> _Your objective_:
Repeat each line of the data exactly as written.
Top of Dataset extract
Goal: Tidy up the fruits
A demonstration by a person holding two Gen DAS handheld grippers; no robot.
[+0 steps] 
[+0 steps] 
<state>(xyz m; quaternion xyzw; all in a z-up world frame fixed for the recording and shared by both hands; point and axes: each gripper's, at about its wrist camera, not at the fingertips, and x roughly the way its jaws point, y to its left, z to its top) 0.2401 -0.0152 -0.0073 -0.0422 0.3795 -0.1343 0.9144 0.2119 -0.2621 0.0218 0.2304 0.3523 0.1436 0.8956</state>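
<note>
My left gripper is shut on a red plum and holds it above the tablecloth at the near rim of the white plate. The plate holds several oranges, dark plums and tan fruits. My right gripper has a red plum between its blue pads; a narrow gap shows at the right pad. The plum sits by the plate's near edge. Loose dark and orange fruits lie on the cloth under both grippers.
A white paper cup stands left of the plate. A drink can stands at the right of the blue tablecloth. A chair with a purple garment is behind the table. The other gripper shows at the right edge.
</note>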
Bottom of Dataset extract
> _Response to the exercise_:
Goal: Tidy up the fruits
A demonstration by a person holding two Gen DAS handheld grippers; no robot.
[+0 steps] 
[+0 steps] 
<state>(xyz m; quaternion xyzw; all in a z-up world frame fixed for the recording and shared by both hands; point and axes: each gripper's, at about its wrist camera, not at the fingertips, and x roughly the way its jaws point, y to its left, z to its top) 0.2401 -0.0152 -0.0073 -0.0422 0.3795 -0.1343 0.9144 0.2119 -0.2621 0.0218 0.2304 0.3523 0.1436 0.8956</state>
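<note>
My left gripper is shut on a red plum and holds it above the tablecloth at the near rim of the white plate. The plate holds several oranges, dark plums and tan fruits. My right gripper has a red plum between its blue pads; a narrow gap shows at the right pad. The plum sits by the plate's near edge. Loose dark and orange fruits lie on the cloth under both grippers.
A white paper cup stands left of the plate. A drink can stands at the right of the blue tablecloth. A chair with a purple garment is behind the table. The other gripper shows at the right edge.
</note>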

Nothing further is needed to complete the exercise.